Introduction to Multiagent Systems

Abstract: From the Publisher: An agent is an entity with domain knowledge, goals and actions. Multi-agent systems are a set of agents which interact in a common environment. Multi-agent systems deal with the construction of complex systems involving multiple agents and their coordination. A multi-agent system (MAS) is a distributed computing system with autonomous interacting intelligent agents that coordinate their actions so as to achieve its goal(s) jointly or competitively.

Ontology Matching

Abstract: Ontologies tend to be found everywhere. They are viewed as the silver bullet for many applications, such as database integration, peer-to-peer systems, e-commerce, semantic web services, or social networks. However, in open or evolving systems, such as the semantic web, different parties would, in general, adopt different ontologies. Thus, merely using ontologies, like using XML, does not reduce heterogeneity: it just raises heterogeneity problems to a higher level. Euzenat and Shvaikos book is devoted to ontology matching as a solution to the semantic heterogeneity problem faced by computer systems. Ontology matching aims at finding correspondences between semantically related entities of different ontologies. These correspondences may stand for equivalence as well as other relations, such as consequence, subsumption, or disjointness, between ontology entities. Many different matching solutions have been proposed so far from various viewpoints, e.g., databases, information systems, and artificial intelligence. The second edition of Ontology Matching has been thoroughly revised and updated to reflect the most recent advances in this quickly developing area, which resulted in more than 150 pages of new content. In particular, the book includes a new chapter dedicated to the methodology for performing ontology matching. It also covers emerging topics, such as data interlinking, ontology partitioning and pruning, context-based matching, matcher tuning, alignment debugging, and user involvement in matching, to mention a few. More than 100 state-of-the-art matching systems and frameworks were reviewed.
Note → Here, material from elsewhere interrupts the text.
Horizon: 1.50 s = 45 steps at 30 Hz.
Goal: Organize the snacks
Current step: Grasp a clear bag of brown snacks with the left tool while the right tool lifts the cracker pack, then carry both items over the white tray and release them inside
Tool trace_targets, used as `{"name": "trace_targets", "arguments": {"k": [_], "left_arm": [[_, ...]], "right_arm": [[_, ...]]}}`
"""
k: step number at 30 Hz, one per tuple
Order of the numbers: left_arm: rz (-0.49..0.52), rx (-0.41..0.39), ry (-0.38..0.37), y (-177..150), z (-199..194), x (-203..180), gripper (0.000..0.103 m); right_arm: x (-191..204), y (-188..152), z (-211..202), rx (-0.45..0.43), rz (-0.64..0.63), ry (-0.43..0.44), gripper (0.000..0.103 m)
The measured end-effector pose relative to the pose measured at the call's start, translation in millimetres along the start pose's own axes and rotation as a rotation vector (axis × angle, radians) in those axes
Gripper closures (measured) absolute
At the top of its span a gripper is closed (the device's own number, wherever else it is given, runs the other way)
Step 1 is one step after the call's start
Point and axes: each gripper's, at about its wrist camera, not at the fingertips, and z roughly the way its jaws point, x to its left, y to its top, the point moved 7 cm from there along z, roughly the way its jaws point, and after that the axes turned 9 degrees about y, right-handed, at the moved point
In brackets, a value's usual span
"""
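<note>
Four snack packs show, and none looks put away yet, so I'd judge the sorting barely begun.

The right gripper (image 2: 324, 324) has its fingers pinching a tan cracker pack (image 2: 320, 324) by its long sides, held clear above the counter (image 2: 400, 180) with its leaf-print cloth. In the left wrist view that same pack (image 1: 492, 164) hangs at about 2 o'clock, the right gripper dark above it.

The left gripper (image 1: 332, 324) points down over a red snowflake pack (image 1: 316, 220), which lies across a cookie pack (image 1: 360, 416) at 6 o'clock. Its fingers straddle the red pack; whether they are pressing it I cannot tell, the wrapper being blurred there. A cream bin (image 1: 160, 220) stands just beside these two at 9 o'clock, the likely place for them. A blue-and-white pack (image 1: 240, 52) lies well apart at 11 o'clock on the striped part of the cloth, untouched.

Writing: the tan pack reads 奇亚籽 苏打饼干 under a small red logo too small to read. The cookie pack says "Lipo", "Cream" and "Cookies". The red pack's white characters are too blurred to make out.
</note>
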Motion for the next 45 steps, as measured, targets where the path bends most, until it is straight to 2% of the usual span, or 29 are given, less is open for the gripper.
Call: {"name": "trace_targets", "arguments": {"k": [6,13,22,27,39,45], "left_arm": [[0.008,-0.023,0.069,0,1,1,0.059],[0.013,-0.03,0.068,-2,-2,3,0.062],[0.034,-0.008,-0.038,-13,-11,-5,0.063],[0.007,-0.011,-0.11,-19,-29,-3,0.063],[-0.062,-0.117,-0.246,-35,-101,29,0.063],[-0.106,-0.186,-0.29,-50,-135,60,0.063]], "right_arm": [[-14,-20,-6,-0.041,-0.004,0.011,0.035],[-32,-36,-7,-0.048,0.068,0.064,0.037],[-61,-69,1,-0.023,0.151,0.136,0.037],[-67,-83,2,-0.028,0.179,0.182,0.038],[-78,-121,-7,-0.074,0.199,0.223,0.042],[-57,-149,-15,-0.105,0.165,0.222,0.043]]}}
With Ontology Matching, researchers and practitioners will find a reference book that presents currently available work in a uniform framework. In particular, the work and the techniques presented in this book can be equally applied to database schema matching, catalog integration, XML schema matching and other related problems. The objectives of the book include presenting (i) the state of the art and (ii) the latest research results in ontology matching by providing a systematic and detailed account of matching techniques and matching systems from theoretical, practical and application perspectives.